▸ WHAT THE TASK REQUIRES: Determine how many lines in the data below contain "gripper" and write only that number.

▸ SUPPLIED INFORMATION:

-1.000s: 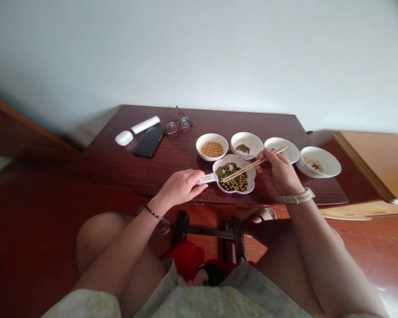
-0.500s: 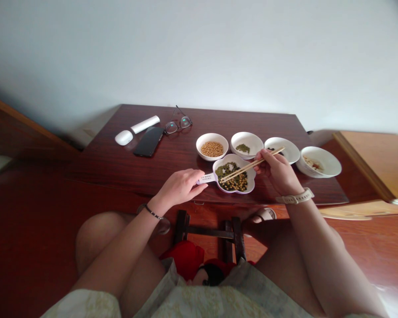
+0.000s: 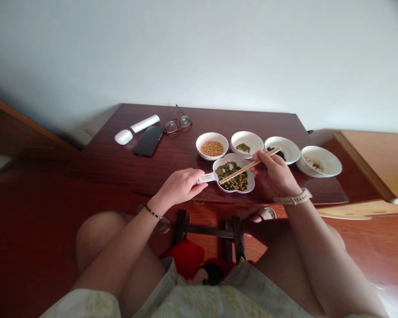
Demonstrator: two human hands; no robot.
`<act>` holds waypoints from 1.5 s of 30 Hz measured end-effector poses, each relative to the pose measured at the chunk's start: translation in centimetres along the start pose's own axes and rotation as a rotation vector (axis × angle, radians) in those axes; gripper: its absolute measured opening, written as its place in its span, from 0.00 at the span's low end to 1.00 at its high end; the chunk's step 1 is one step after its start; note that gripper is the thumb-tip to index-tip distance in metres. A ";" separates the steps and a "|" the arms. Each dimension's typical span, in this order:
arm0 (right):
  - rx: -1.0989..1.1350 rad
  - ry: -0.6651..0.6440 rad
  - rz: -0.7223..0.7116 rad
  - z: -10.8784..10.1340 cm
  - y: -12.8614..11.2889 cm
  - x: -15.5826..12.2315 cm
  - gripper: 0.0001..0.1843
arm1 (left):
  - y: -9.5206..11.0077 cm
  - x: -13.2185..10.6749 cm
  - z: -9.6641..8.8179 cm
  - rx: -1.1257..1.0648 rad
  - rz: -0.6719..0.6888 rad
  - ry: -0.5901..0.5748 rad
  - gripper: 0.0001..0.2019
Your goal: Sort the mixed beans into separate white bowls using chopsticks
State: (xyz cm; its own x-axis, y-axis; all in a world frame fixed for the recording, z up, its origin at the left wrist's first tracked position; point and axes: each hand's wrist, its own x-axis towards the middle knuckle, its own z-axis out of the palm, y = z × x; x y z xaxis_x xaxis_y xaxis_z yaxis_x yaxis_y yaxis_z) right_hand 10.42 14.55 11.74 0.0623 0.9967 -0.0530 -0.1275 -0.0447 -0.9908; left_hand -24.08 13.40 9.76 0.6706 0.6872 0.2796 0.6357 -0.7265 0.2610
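A white flower-shaped dish [image 3: 248,187] with a mix of green, yellow and dark beans sits at the near edge of the dark wooden table [image 3: 126,163]. My left hand [image 3: 181,185] pinches the dish's short handle [image 3: 207,178]. My right hand [image 3: 276,173], a pale watch on its wrist, is closed on a pair of wooden chopsticks [image 3: 248,166]. Their tips dip into the left part of the mixed beans. Behind the dish stand a bowl of yellow beans [image 3: 212,145], a bowl of green beans [image 3: 247,143] and a bowl of dark beans [image 3: 283,150].
A fourth bowl [image 3: 319,161] with pale and reddish bits stands at the right end. At the table's back left lie a white mouse [image 3: 124,137], a white tube [image 3: 145,124], a black phone [image 3: 149,141] and glasses [image 3: 178,124]. A lighter wooden surface [image 3: 374,163] adjoins on the right.
My right hand has shifted slightly left and nearer, carrying the chopstick tips toward the dish's left side. The dark beans in the third bowl now show. My left hand has stayed put.
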 end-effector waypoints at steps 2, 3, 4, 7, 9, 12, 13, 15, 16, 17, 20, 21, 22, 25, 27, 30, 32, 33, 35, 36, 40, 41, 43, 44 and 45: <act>0.004 0.000 0.007 0.0 0.1 0.0 0.26 | 0.0 0.0 0.0 -0.001 0.001 0.001 0.09; 0.006 -0.001 0.011 0.0 0.1 0.1 0.26 | 0.0 0.0 0.0 -0.002 0.001 0.001 0.09; 0.008 -0.003 0.013 -0.1 0.1 0.1 0.26 | 0.0 0.0 0.0 -0.003 0.002 0.002 0.08; 0.011 -0.017 0.010 -0.2 0.1 0.2 0.25 | 0.0 0.0 0.0 -0.007 -0.002 0.003 0.08; 0.022 -0.025 0.012 -0.3 0.1 0.1 0.24 | 0.0 0.0 0.1 -0.006 -0.004 0.003 0.08; 0.046 -0.039 0.028 -0.4 0.1 0.0 0.24 | -0.1 0.0 0.1 0.001 -0.002 0.002 0.09; 0.050 -0.044 0.033 -0.4 0.0 0.0 0.24 | -0.1 0.0 0.1 0.002 0.000 0.002 0.09; 0.053 -0.055 0.040 -0.4 0.0 0.0 0.23 | -0.1 0.0 0.1 0.003 0.001 0.005 0.09; 0.056 -0.059 0.043 -0.4 0.0 0.0 0.23 | -0.1 0.0 0.1 0.002 0.000 0.007 0.09; 0.063 -0.061 0.046 -0.4 0.0 0.0 0.23 | -0.1 0.0 0.1 0.002 0.000 0.008 0.09; 0.094 -0.051 0.052 -0.4 0.0 0.1 0.23 | -0.1 0.0 0.1 0.001 -0.003 0.010 0.09; 0.106 -0.042 0.053 -0.3 0.0 0.1 0.23 | -0.1 -0.1 0.1 0.001 -0.003 0.010 0.09; 0.118 -0.030 0.052 -0.3 0.0 0.1 0.23 | -0.1 -0.1 0.1 0.000 -0.003 0.010 0.09; 0.142 -0.004 0.052 -0.2 -0.1 0.2 0.22 | 0.0 -0.1 0.1 0.002 -0.004 0.007 0.09; 0.156 0.000 0.053 -0.2 -0.1 0.2 0.23 | 0.0 -0.1 0.2 0.006 -0.003 0.004 0.09; 0.167 -0.019 0.055 -0.2 -0.1 0.2 0.23 | -0.1 -0.1 0.2 0.008 0.003 0.004 0.09; 0.149 -0.034 0.058 -0.2 -0.1 0.1 0.23 | -0.1 -0.1 0.2 0.012 0.008 0.004 0.09; 0.136 -0.037 0.059 -0.2 -0.1 0.0 0.24 | -0.1 -0.1 0.2 0.014 0.011 0.003 0.09; 0.116 -0.037 0.063 -0.2 0.0 0.0 0.24 | -0.1 0.0 0.2 0.017 0.015 0.003 0.09; 0.112 -0.036 0.063 -0.2 0.0 0.0 0.24 | -0.1 0.0 0.2 0.017 0.016 0.003 0.08; 0.124 -0.025 0.050 -0.2 0.0 0.0 0.24 | -0.1 0.0 0.1 0.025 0.015 0.001 0.09; 0.128 -0.020 0.043 -0.3 0.1 0.0 0.24 | -0.1 0.0 0.2 0.027 0.014 0.000 0.09; 0.134 -0.003 0.029 -0.3 0.2 0.1 0.24 | -0.1 0.0 0.2 0.025 0.015 0.002 0.09; 0.136 0.008 0.024 -0.3 0.2 0.2 0.24 | -0.1 -0.1 0.2 0.023 0.015 0.002 0.09; 0.137 0.019 0.020 -0.4 0.3 0.2 0.24 | -0.1 -0.1 0.2 0.020 0.015 0.003 0.09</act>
State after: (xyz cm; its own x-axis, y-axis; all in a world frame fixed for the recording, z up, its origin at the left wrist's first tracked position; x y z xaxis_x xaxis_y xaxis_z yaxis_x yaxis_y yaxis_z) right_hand 10.77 14.73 11.40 0.0768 0.9941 -0.0764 -0.2631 -0.0537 -0.9633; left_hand -24.14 13.44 9.55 0.6788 0.6764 0.2859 0.6334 -0.7363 0.2380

▸ RESPONSE: 3